Missions to Mars are rarely successful, and only the US has actually managed to put a spacecraft on the planet’s surface – which it has done eight times.
More than half of the spacecraft sent there have either blown up, burned up or crashed into the surface, including China’s last attempt – in collaboration with Russia – in 2011.
China’s space agency hasn’t released many details about its launch or mission, although it is called Tianwen, which means Questions for Heaven.
The first spacecraft to launch during this window will be the UAE’s, named Amal – meaning Hope in Arabic – which is scheduled to launch from Japan this Wednesday.
“The UAE wanted to send a very strong message to the Arab youth,” project manager Omran Sharaf said. “The message here is that if the UAE can reach Mars in less than 50 years, then you can do much more.”
Amal will be controlled from Dubai and will study the Martian atmosphere and climate from a high-orbit altitude.

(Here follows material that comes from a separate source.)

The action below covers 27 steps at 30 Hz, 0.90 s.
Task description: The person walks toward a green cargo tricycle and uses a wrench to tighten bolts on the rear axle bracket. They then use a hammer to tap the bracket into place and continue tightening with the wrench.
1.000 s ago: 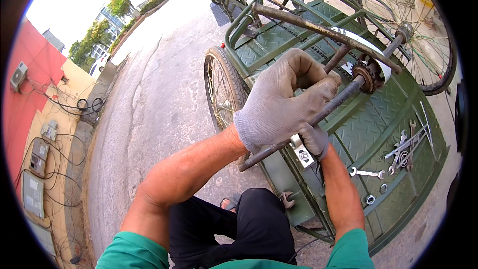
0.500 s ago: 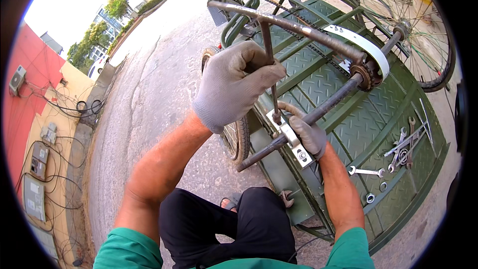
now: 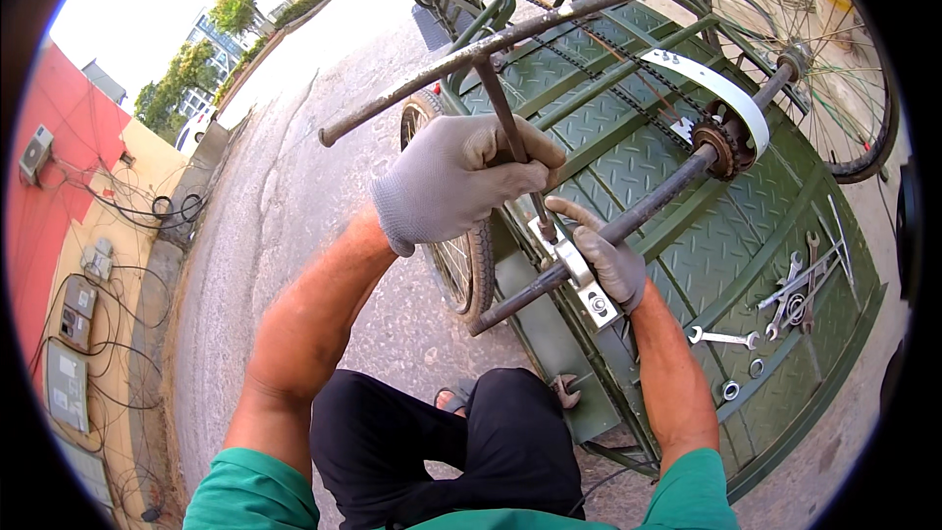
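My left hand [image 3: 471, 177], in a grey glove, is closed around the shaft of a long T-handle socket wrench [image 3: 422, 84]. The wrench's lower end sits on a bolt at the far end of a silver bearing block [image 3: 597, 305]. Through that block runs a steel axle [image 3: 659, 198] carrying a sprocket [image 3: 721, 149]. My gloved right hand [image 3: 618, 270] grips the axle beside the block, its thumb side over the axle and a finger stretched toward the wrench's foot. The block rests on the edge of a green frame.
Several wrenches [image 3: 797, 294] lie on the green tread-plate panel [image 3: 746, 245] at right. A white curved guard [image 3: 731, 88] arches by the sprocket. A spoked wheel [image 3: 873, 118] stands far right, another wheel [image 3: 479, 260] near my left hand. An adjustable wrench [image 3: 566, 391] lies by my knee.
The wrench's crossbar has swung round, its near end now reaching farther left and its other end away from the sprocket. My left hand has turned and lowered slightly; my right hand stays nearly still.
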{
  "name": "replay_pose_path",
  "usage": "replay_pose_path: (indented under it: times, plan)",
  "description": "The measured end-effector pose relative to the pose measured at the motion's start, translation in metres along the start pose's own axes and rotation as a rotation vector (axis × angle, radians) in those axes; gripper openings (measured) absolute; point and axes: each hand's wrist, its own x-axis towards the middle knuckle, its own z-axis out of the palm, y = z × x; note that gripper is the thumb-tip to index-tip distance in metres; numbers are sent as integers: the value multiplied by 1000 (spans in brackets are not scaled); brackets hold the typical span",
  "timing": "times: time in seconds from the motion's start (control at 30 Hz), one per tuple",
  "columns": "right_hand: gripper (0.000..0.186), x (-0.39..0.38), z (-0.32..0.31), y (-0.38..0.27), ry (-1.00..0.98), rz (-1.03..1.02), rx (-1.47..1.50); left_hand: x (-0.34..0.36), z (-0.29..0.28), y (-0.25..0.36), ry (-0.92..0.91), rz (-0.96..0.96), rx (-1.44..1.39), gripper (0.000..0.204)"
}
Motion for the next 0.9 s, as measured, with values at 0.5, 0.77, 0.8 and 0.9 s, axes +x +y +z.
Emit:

China’s Tianwen lander is then expected to launch on 23 July.
NASA’s launch is currently scheduled for 30 July and the Perseverance rover is intended to touch down in an ancient river delta and former lake on the Martian surface known as the Jezero Crater.
Both NASA and China’s spacecraft will need to plummet through the Martian atmosphere before landing, something which NASA’s teams have dubbed the “seven minutes of terror” considering the high rate of failure to land on the planet.
Jezero Crater is full of obstacles and dangers to the rover, including boulders, cliffs, sand dunes and depressions, any one of which could end the mission.
NASA hopes its brand-new guidance and parachute-triggering technology will help steer the rover away from these hazards but its controllers back on Earth will be helpless.
Radio transmissions from Mars take 10 minutes to reach Earth so by the time the controllers see Perseverance has entered the atmosphere, it will have either already landed or been destroyed.
The remnants of microbial life on Mars could have left telltale marks in the sediment layers which Perseverance will drill down into.
After drilling into the best rocks the rover will cache about half a kilogram of rock sample in dozens of titanium tubes that will be collected by another rover in approximately a decade’s time.
Both Perseverance and the Chinese rover will also use radar to scan beneath the surface of the planet, searching for any underground pools of water that might exist there.
Perseverance is also equipped with a miniature helicopter which weighs just 4lb (1.8kg) and will be the first rotorcraft to fly on another planet.
NASA intends to send the first woman to the moon in 2024 and from there the first astronauts to Mars in the 2030s, and so some samples of its spacesuit material are also being sent with Perseverance to analyse how they stand up against the Martian environment.